Ideally, postpubertal females should know their immune status preconception and be vaccinated only after assurance that they are not pregnant and can avoid pregnancy for at least 1 month after vaccination. Pregnant women should not be immunized, but should be tested for rubella susceptibility. The immediate postpartum period is an excellent time to vaccinate susceptible women, although barriers to postpartum or postabortal vaccination remain challenging. Vaccine virus has been isolated in human breast milk, but poses no hazard to the infant. The use of gamma globulin (commercially available human immunoglobulin) in prophylaxis of rubella during pregnancy does not prevent rubella or congenital rubella in a predictable or reliable fashion.

Infants with congenital rubella syndrome are contagious as long as they are shedding virus in their pharyngeal secretions. There is no specific therapy for congenital rubella. Early detection of auditory and visual impairment and incorporation of adequate educational therapy, including parent education and counseling, is important.

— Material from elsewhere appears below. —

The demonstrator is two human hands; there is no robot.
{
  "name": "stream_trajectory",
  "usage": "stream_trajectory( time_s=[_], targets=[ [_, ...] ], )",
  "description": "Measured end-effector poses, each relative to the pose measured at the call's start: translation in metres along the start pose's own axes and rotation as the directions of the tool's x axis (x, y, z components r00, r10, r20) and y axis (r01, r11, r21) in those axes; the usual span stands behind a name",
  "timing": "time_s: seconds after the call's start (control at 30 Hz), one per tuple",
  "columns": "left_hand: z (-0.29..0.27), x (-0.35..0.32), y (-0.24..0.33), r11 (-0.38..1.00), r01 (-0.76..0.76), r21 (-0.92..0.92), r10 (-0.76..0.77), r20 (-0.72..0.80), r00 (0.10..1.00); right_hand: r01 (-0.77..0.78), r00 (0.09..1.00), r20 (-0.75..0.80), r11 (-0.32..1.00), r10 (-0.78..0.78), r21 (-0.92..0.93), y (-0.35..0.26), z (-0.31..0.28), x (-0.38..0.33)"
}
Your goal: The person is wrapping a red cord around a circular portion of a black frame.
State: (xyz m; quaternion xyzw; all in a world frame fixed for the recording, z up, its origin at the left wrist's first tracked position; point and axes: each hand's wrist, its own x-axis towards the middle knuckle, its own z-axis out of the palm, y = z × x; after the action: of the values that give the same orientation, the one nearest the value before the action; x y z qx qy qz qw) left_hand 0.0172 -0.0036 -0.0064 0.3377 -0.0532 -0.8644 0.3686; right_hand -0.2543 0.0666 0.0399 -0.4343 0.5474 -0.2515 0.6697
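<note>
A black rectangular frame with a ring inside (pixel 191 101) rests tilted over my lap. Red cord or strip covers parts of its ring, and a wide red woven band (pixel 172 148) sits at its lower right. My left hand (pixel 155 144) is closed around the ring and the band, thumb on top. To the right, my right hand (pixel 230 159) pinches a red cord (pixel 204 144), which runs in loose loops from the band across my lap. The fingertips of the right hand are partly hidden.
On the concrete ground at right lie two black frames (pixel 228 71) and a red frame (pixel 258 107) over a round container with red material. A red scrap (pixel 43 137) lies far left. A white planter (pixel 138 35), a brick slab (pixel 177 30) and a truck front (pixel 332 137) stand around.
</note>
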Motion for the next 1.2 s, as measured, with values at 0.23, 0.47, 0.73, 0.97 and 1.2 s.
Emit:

The overwhelming success of US immunization strategy has resulted in low-incidence, high vaccination rates of school age children, high population immunity, and an adequate surveillance system.1Continued opportunities for vaccination remain: premarital, preconception, postpartum, as well as evaluation of the foreign-born, healthcare workers, and previously immunized children posttreatment for malignancy. The establishment of immunization registries in many states is critical to ensure national prevention of this formerly common, mild childhood disease and devastating fetal infection.